どうやら、敦は自宅で呑むと佐々木さんと子供に絡み始めてしまうらしく、それが佐々木さんはうるさく感じているみたいだ。それなら呑まなければ良いのにとも思うが、独身生活が長かったせいかそれもなかなか出来ないらしい。
「今日は予定があるので遠慮してもらえますか」
「何だよ、予定って。あ、そうか、影宮だな。そうだろ、圭吾はそうじゃないと断らないもんな。ほんと、親友の俺より優先させるくせに、いつまで結婚しないつもりなんだよ」
敦が俺の肩に腕を置き絡んでくる。
「確かにそうだけど、里桜だってせっかく教師になったんだし、俺なんかより、生徒達を優先させて欲しいんだよ」
敦にしか聞こえない程の小さな声で話す。
「ま、同僚としては良い答えだな。影宮は頑張ってるし、生徒にもそれなりに人気あるし。特に男子生徒にな」
「里桜は可愛いし、性格も良いんだから当たり前だ」
里桜がここの生徒だった頃には言えなかった事を言ってみる。
「何だよ、惚気やがって。じゃ、そろそろ行くわ」
「ああ」
敦は職員室に入っていき、俺はカウンセリング室の鍵を開けて中に入り、白衣を着て珈琲を淹れるといつのもの定位置に腰掛ける。

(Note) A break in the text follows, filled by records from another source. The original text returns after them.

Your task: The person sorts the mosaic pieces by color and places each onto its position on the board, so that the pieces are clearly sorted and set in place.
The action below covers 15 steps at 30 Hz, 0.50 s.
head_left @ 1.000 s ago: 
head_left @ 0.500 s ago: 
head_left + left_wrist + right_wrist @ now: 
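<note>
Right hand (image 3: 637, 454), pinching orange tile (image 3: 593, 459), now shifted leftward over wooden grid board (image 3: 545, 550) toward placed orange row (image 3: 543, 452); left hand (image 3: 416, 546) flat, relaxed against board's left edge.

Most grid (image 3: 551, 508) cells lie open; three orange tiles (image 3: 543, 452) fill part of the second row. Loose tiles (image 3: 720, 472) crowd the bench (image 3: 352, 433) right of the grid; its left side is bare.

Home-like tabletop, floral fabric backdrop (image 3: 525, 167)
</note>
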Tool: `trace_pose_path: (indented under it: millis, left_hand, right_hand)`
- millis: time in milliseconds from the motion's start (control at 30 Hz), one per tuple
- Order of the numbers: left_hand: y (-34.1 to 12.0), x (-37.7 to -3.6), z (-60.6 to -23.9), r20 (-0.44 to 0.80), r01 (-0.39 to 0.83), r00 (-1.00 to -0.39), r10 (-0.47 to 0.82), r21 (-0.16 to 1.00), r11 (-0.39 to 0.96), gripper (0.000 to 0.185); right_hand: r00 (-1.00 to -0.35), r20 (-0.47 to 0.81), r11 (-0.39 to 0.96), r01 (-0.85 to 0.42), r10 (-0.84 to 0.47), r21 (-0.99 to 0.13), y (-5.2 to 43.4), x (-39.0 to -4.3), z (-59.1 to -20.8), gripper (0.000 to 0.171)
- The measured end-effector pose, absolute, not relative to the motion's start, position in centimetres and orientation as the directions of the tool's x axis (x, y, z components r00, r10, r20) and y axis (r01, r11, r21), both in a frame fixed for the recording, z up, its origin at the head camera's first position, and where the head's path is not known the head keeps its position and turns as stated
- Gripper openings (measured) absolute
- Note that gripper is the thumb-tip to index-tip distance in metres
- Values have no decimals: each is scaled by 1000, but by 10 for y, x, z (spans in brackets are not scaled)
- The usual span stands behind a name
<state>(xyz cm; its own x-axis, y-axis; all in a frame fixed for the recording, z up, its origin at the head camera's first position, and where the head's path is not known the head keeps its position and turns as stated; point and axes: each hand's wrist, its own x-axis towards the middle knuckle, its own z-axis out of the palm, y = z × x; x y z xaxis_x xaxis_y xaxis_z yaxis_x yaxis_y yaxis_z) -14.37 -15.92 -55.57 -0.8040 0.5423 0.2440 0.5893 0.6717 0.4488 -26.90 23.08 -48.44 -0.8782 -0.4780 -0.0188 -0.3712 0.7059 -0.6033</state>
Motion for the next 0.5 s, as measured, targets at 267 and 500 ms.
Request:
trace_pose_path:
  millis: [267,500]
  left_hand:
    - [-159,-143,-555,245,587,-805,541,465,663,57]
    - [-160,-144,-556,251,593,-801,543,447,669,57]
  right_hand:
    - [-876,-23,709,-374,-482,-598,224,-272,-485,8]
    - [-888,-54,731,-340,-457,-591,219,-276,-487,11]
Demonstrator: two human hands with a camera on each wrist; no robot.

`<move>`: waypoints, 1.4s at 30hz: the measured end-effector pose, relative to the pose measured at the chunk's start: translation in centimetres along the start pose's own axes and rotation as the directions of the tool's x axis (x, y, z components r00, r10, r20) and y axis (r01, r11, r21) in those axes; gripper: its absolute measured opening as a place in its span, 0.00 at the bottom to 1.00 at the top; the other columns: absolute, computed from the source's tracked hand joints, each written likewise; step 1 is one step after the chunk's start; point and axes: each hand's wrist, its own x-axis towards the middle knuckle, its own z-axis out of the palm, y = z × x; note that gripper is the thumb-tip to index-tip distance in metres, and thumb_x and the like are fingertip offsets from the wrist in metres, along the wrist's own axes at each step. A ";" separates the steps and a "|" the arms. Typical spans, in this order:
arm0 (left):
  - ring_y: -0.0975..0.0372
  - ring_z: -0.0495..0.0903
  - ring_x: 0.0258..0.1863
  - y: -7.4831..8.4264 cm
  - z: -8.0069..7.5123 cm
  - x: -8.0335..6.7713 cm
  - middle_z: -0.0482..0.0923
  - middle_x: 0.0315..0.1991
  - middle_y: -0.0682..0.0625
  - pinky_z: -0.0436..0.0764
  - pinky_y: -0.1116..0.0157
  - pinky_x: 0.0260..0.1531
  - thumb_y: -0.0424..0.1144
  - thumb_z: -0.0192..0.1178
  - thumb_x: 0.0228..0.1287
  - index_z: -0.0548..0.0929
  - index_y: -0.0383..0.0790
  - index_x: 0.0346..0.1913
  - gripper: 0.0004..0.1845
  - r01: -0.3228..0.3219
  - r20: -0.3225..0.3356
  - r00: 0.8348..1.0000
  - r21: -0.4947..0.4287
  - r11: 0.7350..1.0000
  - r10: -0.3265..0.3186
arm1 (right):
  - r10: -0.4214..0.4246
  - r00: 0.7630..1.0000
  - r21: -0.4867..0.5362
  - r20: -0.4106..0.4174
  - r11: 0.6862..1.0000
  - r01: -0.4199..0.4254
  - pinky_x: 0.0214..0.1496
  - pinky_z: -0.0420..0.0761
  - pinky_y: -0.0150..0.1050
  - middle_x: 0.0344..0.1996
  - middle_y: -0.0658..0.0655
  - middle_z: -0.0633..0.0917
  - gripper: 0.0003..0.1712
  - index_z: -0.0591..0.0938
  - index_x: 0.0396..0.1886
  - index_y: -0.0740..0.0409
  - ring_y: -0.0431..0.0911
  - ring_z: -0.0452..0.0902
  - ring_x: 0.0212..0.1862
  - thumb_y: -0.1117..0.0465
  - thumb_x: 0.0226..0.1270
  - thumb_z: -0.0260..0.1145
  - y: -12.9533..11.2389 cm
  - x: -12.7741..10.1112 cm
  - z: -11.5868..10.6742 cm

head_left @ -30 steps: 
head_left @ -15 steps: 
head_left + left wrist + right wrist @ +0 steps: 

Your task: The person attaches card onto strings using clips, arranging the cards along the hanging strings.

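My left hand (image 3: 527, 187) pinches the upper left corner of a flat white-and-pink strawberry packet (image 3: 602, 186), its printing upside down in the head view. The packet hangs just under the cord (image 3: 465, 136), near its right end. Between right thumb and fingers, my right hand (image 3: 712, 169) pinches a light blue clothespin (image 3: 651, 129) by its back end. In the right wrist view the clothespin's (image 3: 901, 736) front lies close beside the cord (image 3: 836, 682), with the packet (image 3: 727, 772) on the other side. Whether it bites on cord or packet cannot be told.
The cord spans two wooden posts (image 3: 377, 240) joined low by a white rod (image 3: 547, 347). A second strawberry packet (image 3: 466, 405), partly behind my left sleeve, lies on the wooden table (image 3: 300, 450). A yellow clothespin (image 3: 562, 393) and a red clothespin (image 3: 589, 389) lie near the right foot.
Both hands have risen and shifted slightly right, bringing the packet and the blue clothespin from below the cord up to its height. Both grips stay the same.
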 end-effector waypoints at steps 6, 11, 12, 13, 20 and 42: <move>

最近は昔より、カウンセリング室に来る生徒も減り、少し寂しく思っていた。それでも悩みがないのは良い事だと考え直して日々の仕事をこなしている。
「圭吾くん、来ちゃった」
「あ、いらっしゃい。杉原さん」
昼休み、少し早めに昼休憩を済ませてしまった俺は書類整理をして過ごしているといつも元気な杉原さんが遊びに来てくれた。
「いつも言ってるけど、美優莉で良いよ」
杉原さんを見ていると、昔の佐々木さんを思い出す。
「僕は一応ここの先生ですよ」
微笑みながらそう返すと杉原さんは、圭吾くん、せっかく顔は超格好いいのに真面目すぎてつまんないと言った。
「ははは、そんな事言われてもねえ。困りましたね」
「ま、圭吾くん、格好いいから性格がつまんなくても許してあげる。だから付き合ってよ」
その流れでいけると思ったのか。どっちにしても断る以外の選択肢はないのだけれど。
「僕だから良いけど、そんな事他の男の人に言ったら駄目ですよ。それと、付き合う事も出来ません」
「え、じゃあ圭吾くん、付き合ってる人居るの?」
本当は居ると言いたい所だが、秘密にしている以上はそれも出来ないか。
「居ませんよ。でも、駄目です。杉原さんは僕みたいなおじさん止めて歳の近い人と付き合ってなさい」
「ええ、やだ」
佐々木さんと違うのは少ししつこいと言う所か。
そんなやりとりをしていると昼休みの終わりを知らせる予鈴が鳴り始める。
「ほら、そろそろ授業が始まりますよ。次は体育でしたよね。佐野先生、厳しいんだから早く行かないと」
「あ、そうだった。じゃ、またね、圭吾くん」
慌ててカウンセリング室を出て行く杉原さんを見送り、一息つく。